- _Problem_:
Go through the data from its first line and retype each line, stopping once the line containing "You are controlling" has been retyped.

- _Available data_:
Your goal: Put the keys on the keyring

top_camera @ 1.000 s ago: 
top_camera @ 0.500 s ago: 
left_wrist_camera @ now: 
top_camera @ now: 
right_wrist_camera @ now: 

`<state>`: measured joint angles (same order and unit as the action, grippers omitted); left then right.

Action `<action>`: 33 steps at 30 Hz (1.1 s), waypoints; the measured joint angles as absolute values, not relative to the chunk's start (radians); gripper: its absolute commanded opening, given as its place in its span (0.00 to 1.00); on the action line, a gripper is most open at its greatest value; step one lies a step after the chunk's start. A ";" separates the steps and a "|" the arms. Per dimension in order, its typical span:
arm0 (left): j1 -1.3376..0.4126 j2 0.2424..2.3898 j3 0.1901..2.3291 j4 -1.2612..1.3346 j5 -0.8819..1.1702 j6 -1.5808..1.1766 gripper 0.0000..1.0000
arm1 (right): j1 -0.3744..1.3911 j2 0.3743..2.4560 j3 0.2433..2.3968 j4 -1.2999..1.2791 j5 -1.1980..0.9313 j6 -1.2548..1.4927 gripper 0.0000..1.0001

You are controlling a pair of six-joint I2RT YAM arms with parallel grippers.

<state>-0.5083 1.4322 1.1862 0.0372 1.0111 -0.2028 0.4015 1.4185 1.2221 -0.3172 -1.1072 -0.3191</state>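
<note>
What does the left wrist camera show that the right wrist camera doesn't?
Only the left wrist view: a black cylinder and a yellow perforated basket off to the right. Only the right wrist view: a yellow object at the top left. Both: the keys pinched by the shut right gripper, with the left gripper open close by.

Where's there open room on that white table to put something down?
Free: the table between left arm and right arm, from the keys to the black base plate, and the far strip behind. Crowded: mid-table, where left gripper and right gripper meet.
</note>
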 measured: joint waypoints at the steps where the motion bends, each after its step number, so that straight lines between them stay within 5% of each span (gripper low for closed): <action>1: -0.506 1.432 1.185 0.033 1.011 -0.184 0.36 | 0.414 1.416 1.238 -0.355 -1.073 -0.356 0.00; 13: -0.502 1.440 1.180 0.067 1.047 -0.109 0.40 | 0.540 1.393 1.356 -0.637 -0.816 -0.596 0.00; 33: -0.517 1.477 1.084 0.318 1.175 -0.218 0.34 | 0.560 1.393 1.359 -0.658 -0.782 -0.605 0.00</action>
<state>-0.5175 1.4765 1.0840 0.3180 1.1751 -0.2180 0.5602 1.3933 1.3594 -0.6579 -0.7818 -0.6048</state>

- _Answer area_:
Your goal: Put the keys on the keyring

top_camera @ 1.000 s ago: 
top_camera @ 0.500 s ago: 
left_wrist_camera @ now: 
top_camera @ now: 
right_wrist_camera @ now: 

`<state>`: measured joint angles (same order and unit as the action, grippers omitted); left then right.

Action `<action>`: 33 steps at 30 Hz (1.1 s), waypoints; the measured joint angles as absolute values, not relative to the chunk's start (radians); gripper: its absolute commanded opening, given as its place in its span (0.00 to 1.00); on the action line, a gripper is most open at its greatest value; step one lies a step after the chunk's start. A ";" separates the steps and a "|" the arms. Per dimension in order, its typical span:
arm0 (left): j1 -1.3376..0.4126 j2 0.2424..2.3898 j3 0.1901..2.3291 j4 -1.2612..1.3346 j5 -0.8819..1.1702 j6 -1.5808..1.1766 gripper 0.0000..1.0000
arm1 (right): j1 -0.3744..1.3911 j2 0.3743..2.4560 j3 0.2433..2.3968 j4 -1.2999..1.2791 j5 -1.1980..0.9313 j6 -1.2548..1.4927 gripper 0.0000..1.0001

You are controlling a pair of six-joint I2RT YAM arms with parallel grippers.

There is no more output to give.